The Christian and Fiction
Growing up I remember some people in my church telling me that the books about Harry Potter were from the Devil, and no Christians should read them. I didn’t really pay too much attention to the debate because I was not interested in those books at that time anyway.
However, as I grew older I became much more of a reader. I currently try to read every day, and read from a wide variety of genres. The last year and a half I stepped up my fiction reading, and have completed the works of Edgar Rice Burroughs (John Carter Series), J. K. Rowling (Harry Potter), and Rick Riordan (Percy Jackson). My fiction reading has helped increase my reading speed and ability to focus. It has also given my imagination a needed boost.
In my opinion the above are a few of the many benefits of reading fiction for the Christian.

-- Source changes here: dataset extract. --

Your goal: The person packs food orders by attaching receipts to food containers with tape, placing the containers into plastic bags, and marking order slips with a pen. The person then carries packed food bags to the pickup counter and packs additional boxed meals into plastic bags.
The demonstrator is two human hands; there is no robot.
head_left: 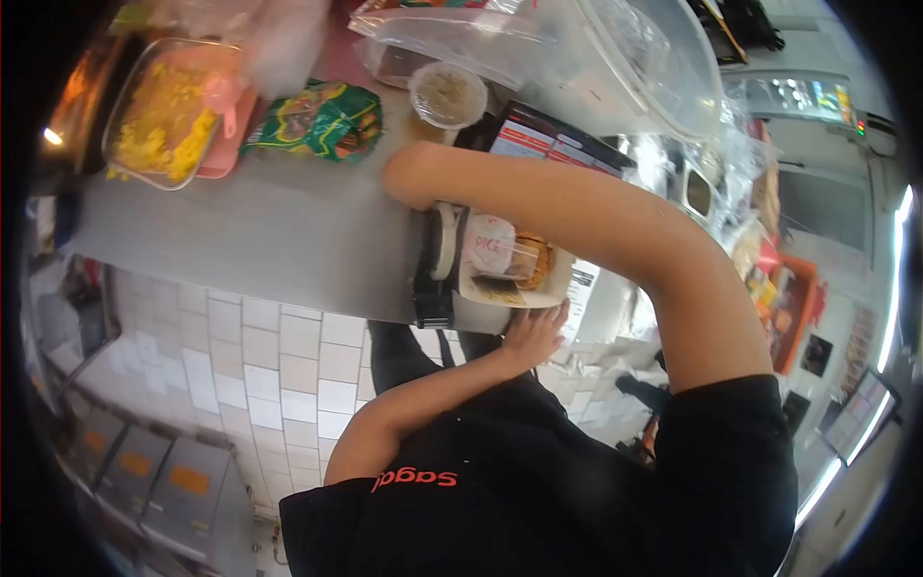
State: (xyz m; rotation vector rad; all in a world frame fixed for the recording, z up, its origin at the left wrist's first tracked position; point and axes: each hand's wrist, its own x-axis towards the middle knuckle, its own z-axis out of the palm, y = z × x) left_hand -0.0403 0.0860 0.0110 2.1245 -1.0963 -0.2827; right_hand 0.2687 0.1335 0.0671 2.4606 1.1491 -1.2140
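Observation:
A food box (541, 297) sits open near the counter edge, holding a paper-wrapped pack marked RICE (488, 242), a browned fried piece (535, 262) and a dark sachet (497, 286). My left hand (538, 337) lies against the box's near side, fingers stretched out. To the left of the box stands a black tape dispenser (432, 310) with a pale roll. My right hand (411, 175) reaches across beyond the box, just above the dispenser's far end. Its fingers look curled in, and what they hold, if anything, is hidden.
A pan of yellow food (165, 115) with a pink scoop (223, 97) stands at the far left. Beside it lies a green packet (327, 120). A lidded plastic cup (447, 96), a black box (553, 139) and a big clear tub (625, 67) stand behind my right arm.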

However, what about the objection that books like Harry Potter include magic and witchcraft and should therefore not be read by the Christian? In other words, would I recommend Harry Potter or Percy Jackson to children? In order to answer this question, let me point out a couple considerations.
One does not have to approve of everything in a book for a book to be profitable.
The same principle applies to many things in life. But, just take the Bible for example. The Bible includes stories of rape, adultery, fornication, lies, and murder. Yet, just because these things are wrong, does not mean we should not read those biblical stories. Obviously there is a reason that the Bible includes such things.
In a similar sense, one does not need to approve of every character, plot twist, or action of an individual in a story. The benefit of reading a story is often derived in the main from how the entire story goes together and is not found in a solitary part of the story.
God designed stories to be a theater for learning.
This is the most important point. Similar to little sketches or skits, fictional stories (fantasy in particular) provide an overall framework in which specific characters or qualities can be emphasized. Even more so, these stories can emphasize qualities like justice and mercy in ways that the real world would not be able to. For example, in Percy Jackson one of the allures to the young hero is the possibility of becoming immortal. But he knows that in so doing, he would forsake his family and friends. Thus, the emphasis becomes loyalty and faithfulness to others, and the forsaking of selfish motivations. Although completely fictional, the qualities of loyalty and faithfulness are on clear display through this illustration.
Someone may say, “I can’t read Harry Potter because it is a magical world, and the Bible forbids the use of magic.” However, by understanding the theater analogy, we understand that the use of magic in Harry Potter is completely different than the use of magic forbidden in the Bible. The Bible forbids magic because it is an attempt to subvert the role and authority of God, to usurp His power, and His plan. However, in Harry Potter, the role of magic is an illustration of good versus evil; it is the temptation to seek one’s own fulfillment, or to benefit and protect others. Again, it becomes a device within the story to illustrate greater themes.
One of the benefits to reading book series like Harry Potter or Percy Jackson, or John Carter, is that you start to get an idea of how the Bible is meant to be read. We have often developed a bad habit of “proof texting” where we go to a Bible verse to prove our point. But the Bible was meant to be read chronologically to see the development of God’s story. Just like you don’t understand book four in the Harry Potter series very well without reading the first three, so also you don’t understand the book of Revelation without having read the whole Old Testament!
To summarize then, God has created us to thrive on stories. I truly believe you can read books like Harry Potter for the glory of God.